Output the entries below unchanged, except for the pictures.

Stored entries
┄┄┄┄┄┄┄┄┄┄┄┄┄┄┄┄┄┄┄┄
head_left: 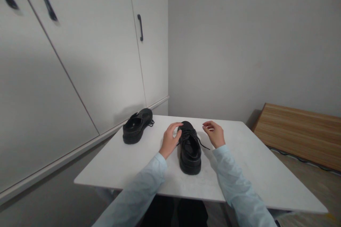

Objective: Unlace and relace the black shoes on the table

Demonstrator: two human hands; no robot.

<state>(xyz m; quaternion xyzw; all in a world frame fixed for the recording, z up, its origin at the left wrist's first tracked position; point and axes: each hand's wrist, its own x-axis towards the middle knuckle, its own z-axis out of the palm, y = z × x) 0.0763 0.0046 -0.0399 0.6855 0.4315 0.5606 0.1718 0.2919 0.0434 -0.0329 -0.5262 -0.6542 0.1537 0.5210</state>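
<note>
A black lace-up shoe [189, 161] stands on the white table [250, 170] between my hands, toe pointing away from me. One loose lace end trails to its right. My left hand [171, 138] is at the left side of the toe, thumb and fingers apart, with nothing visible in it; whether its fingertips touch the shoe is unclear. Right of the shoe, my right hand [214, 133] hovers above the table with its fingers curled and slightly apart, holding nothing visible. The second black shoe [133, 134] sits at the table's back left, its laces hanging to the right.
White cabinet doors [106, 60] with dark handles rise along the left side. Behind the table is a plain grey wall [226, 42]. A wood-grain board or bench [298, 131] lies low on the right, beyond the table edge.
</note>
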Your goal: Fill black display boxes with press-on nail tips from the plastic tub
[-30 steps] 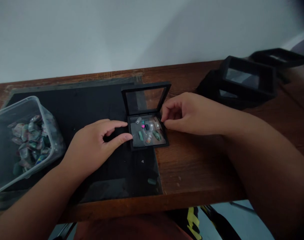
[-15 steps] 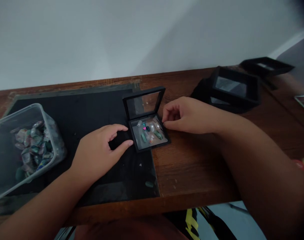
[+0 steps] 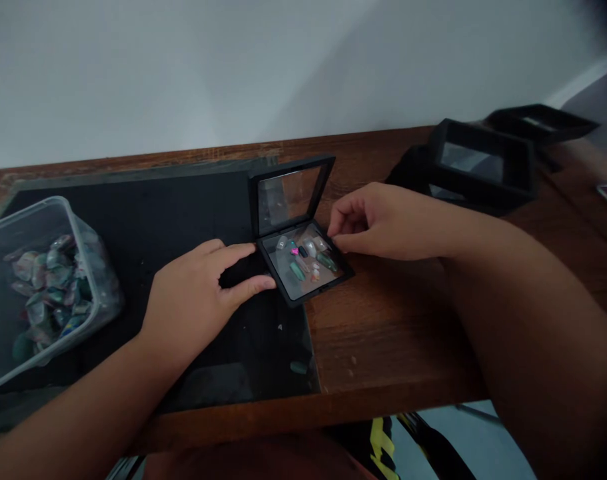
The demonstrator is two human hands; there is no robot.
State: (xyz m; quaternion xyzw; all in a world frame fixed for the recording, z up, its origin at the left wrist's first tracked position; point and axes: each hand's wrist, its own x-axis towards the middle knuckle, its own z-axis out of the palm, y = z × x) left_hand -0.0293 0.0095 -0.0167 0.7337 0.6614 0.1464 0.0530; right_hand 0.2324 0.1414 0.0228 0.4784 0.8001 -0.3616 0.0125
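Either side of the case point(image 3: 326, 287), hands point(image 3: 188, 297) point(image 3: 380, 220) curl.

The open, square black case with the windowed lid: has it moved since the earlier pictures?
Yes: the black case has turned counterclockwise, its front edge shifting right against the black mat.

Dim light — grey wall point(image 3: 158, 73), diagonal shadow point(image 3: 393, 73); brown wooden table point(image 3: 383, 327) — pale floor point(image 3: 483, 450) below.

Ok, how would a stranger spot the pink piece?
On the table, an open black case sits between the left hand and the right hand. Among the small pieces inside, the pink piece alone shows that vivid colour.
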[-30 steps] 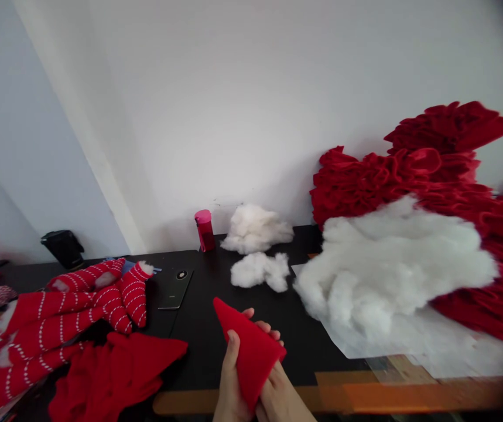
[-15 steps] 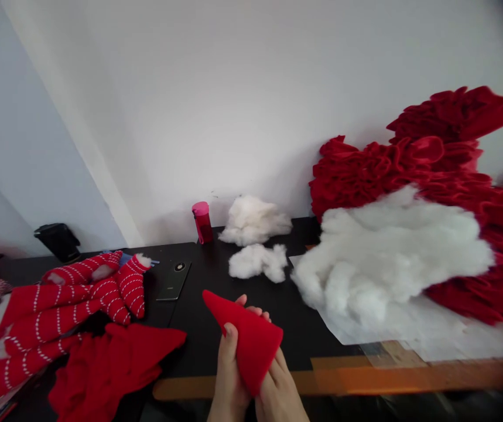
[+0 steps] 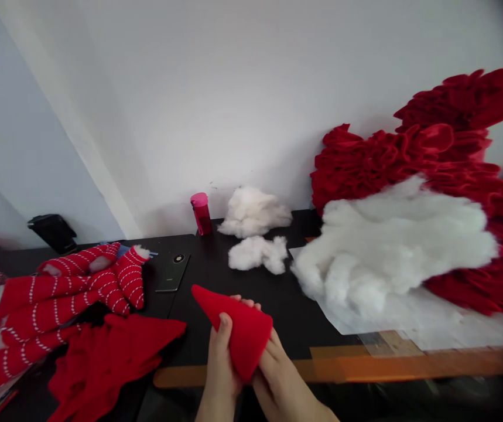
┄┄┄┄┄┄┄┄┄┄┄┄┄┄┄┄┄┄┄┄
Reply to the exercise:
head_left: 

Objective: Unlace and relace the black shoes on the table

Demonstrator: two human hands; no robot.

<state>(xyz m; quaternion xyzw; all in a world frame fixed for the recording, z up, its origin at the left wrist's first tracked position; point and axes: each hand's wrist, its own x-axis towards the middle knuckle, its own z-axis out of the palm, y = z × x) 0.0763 0.0046 -0.0399 0.6855 0.4315 0.5606 0.1718 0.2919 0.0434 -0.0329 -0.5262 -0.6542 0.1537 0.5210</state>
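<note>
A black lace-up shoe [189, 161] stands on the white table [250, 170] between my hands, toe pointing away from me. One loose lace end trails to its right. My left hand [171, 138] is at the left side of the toe, thumb and fingers apart, with nothing visible in it; whether its fingertips touch the shoe is unclear. Right of the shoe, my right hand [214, 133] hovers above the table with its fingers curled and slightly apart, holding nothing visible. The second black shoe [133, 134] sits at the table's back left, its laces hanging to the right.
White cabinet doors [106, 60] with dark handles rise along the left side. Behind the table is a plain grey wall [226, 42]. A wood-grain board or bench [298, 131] lies low on the right, beyond the table edge.
</note>
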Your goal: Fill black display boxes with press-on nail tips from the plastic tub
[-30 steps] 
[-15 steps] 
[+0 steps] 
The demonstrator is two human hands; there is no robot.
State: (xyz m; quaternion xyzw; all in a world frame fixed for the recording, z up, its origin at the left wrist's first tracked position; point and axes: each hand's wrist, its own x-axis towards the middle knuckle, its own z-axis out of the palm, y = z × x) left_hand -0.0293 0.0095 -0.0167 0.7337 0.6614 0.1464 0.0530; right_hand 0.2324 0.1414 0.0228 0.4784 0.8001 -0.3616 0.0125
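Either side of the case point(image 3: 326, 287), hands point(image 3: 188, 297) point(image 3: 380, 220) curl.

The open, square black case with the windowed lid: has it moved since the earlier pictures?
Yes: the black case has turned counterclockwise, its front edge shifting right against the black mat.

Dim light — grey wall point(image 3: 158, 73), diagonal shadow point(image 3: 393, 73); brown wooden table point(image 3: 383, 327) — pale floor point(image 3: 483, 450) below.

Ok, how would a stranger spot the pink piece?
On the table, an open black case sits between the left hand and the right hand. Among the small pieces inside, the pink piece alone shows that vivid colour.
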[-30 steps] 
[-15 steps] 
[+0 steps] 

That covers the exercise completely.